Dry dock at Kishorn ready for recycling work
New steel could be made from metal recycled from decommissioned offshore structures under a plan involving one of Europe's largest dry docks.
Kishorn in the west Highlands was established in the 1970s.
It has now been refurbished and made available for new work, including recycling offshore infrastructure.
Liberty Steel, part of a group that owns the Fort William aluminium smelter, has proposed using the metal for making new steel.
This would involve the company building an arc furnace at one of its sites.
The facility was built to help with the construction of the North Sea oil and gas industry's Ninian Central Platform in the 1970s.
During the casting of massive concrete structures for the platform, more than 3,000 workers were accommodated at the site.

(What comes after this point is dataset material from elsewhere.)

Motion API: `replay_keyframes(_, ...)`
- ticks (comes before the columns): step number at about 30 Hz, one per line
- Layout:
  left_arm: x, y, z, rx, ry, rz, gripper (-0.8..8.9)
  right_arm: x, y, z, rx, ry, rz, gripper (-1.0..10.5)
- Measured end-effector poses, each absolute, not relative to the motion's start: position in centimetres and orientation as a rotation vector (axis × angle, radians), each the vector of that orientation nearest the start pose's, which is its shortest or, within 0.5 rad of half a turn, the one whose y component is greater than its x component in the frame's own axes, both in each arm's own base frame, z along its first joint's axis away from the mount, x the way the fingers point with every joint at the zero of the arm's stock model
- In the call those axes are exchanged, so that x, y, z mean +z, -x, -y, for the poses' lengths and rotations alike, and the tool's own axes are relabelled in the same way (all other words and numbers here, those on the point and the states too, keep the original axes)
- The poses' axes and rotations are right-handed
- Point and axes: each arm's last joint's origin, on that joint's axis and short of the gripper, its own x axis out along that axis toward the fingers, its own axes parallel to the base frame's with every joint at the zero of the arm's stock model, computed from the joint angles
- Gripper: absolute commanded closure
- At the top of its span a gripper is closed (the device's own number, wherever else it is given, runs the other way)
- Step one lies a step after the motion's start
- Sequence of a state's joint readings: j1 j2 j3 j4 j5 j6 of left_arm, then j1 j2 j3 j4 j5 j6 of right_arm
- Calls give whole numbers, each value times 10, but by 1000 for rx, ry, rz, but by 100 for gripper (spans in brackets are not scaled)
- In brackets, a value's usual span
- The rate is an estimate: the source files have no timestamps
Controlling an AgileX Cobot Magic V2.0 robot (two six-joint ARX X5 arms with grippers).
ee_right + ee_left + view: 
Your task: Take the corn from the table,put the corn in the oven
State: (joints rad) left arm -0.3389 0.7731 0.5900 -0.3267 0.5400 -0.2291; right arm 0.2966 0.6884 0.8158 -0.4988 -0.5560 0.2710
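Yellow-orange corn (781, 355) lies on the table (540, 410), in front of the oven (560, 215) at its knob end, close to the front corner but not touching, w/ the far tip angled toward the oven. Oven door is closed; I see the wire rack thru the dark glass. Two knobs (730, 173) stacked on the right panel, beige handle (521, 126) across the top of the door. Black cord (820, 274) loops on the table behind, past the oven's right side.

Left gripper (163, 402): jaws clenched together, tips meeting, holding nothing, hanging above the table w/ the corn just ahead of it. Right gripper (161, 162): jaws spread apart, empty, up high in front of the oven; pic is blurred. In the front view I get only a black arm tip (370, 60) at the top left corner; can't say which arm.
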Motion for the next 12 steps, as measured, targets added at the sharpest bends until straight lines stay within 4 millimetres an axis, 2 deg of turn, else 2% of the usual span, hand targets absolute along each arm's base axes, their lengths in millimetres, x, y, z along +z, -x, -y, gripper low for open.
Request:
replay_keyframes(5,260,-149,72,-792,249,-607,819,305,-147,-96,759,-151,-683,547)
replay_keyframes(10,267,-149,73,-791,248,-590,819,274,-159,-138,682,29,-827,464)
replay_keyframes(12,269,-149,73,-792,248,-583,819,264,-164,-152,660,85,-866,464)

It was also used for the making of supports for the Skye Bridge. These were moved out of Kishorn to Skye in 1994.
The refurbishment of the dry dock included a clean-up of the site and the construction of a new access road down into the dock.
Development agency Highlands and Islands Enterprise (HIE) and the Oil and Gas Authority have been working with Kishorn Port Ltd to promote the site.
Audrey MacIver, director of energy and low carbon at HIE, said: "The dock has huge potential, particularly in the decommissioning of floating structures and platforms which can be removed in a single lift, renewables and aquaculture.
"It would be great to see it coming to life again, providing valuable rural jobs, contributing to both economic and community growth and the wider competitiveness of the region."
She added: "We believe it is now only a matter of time before the facility witnesses a long line of decommissioning and construction projects."